§ **What is required**
Set down the full data below exactly as given, please.

§ **Raw data**

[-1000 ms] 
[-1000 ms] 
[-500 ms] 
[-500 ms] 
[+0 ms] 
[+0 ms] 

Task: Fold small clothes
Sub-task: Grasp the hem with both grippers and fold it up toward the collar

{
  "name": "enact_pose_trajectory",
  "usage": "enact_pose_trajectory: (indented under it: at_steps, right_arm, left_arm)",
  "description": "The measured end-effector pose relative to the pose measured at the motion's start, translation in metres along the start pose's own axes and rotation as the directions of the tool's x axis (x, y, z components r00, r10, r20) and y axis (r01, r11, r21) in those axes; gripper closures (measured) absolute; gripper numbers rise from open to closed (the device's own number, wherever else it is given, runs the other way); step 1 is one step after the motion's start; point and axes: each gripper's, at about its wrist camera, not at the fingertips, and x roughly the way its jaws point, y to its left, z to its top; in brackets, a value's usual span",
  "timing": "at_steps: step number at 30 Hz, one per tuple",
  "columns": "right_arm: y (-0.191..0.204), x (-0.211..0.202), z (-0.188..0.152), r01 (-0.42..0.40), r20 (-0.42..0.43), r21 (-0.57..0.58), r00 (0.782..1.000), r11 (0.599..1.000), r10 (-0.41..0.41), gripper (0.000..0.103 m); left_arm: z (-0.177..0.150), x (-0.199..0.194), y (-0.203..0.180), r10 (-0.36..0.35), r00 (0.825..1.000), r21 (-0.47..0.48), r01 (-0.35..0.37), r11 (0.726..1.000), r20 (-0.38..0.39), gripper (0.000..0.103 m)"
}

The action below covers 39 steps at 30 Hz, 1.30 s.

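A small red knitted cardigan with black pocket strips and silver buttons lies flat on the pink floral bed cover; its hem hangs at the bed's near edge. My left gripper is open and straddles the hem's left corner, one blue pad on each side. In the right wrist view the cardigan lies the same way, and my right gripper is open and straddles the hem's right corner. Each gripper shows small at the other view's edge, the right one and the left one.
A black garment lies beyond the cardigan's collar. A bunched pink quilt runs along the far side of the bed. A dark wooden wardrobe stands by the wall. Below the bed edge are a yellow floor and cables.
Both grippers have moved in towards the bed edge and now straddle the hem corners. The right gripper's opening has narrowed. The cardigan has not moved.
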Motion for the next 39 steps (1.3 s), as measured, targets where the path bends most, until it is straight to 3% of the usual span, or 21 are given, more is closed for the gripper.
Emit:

§ **Exercise result**
[-1000 ms] 
[-1000 ms] 
[-500 ms] 
[-500 ms] 
[+0 ms] 
[+0 ms] 

Task: Fold small clothes
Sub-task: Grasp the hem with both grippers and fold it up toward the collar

{
  "name": "enact_pose_trajectory",
  "usage": "enact_pose_trajectory: (indented under it: at_steps, right_arm, left_arm)",
  "description": "The measured end-effector pose relative to the pose measured at the motion's start, translation in metres along the start pose's own axes and rotation as the directions of the tool's x axis (x, y, z components r00, r10, r20) and y axis (r01, r11, r21) in those axes; gripper closures (measured) absolute; gripper numbers rise from open to closed (the device's own number, wherever else it is given, runs the other way); step 1 is one step after the motion's start; point and axes: each gripper's, at about its wrist camera, not at the fingertips, and x roughly the way its jaws point, y to its left, z to its top; in brackets, a value's usual span",
  "timing": "at_steps: step number at 30 Hz, one per tuple",
  "columns": "right_arm: y (-0.191..0.204), x (-0.211..0.202), z (-0.188..0.152), r01 (-0.42..0.40), r20 (-0.42..0.43), r21 (-0.57..0.58), r00 (0.782..1.000), r11 (0.599..1.000), r10 (-0.41..0.41), gripper (0.000..0.103 m); left_arm: z (-0.177..0.150), x (-0.199..0.194), y (-0.203..0.180), r10 (-0.36..0.35), r00 (0.825..1.000), r21 (-0.47..0.48), r01 (-0.35..0.37), r11 (0.726..1.000), r20 (-0.38..0.39), gripper (0.000..0.103 m)"
}

The action below covers 39 steps at 30 Hz, 1.30 s.

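A small red knitted cardigan with black pocket strips and silver buttons lies flat on the pink floral bed cover; its hem hangs at the bed's near edge. My left gripper is open and straddles the hem's left corner, one blue pad on each side. In the right wrist view the cardigan lies the same way, and my right gripper is open and straddles the hem's right corner. Each gripper shows small at the other view's edge, the right one and the left one.
A black garment lies beyond the cardigan's collar. A bunched pink quilt runs along the far side of the bed. A dark wooden wardrobe stands by the wall. Below the bed edge are a yellow floor and cables.
Both grippers have moved in towards the bed edge and now straddle the hem corners. The right gripper's opening has narrowed. The cardigan has not moved.
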Motion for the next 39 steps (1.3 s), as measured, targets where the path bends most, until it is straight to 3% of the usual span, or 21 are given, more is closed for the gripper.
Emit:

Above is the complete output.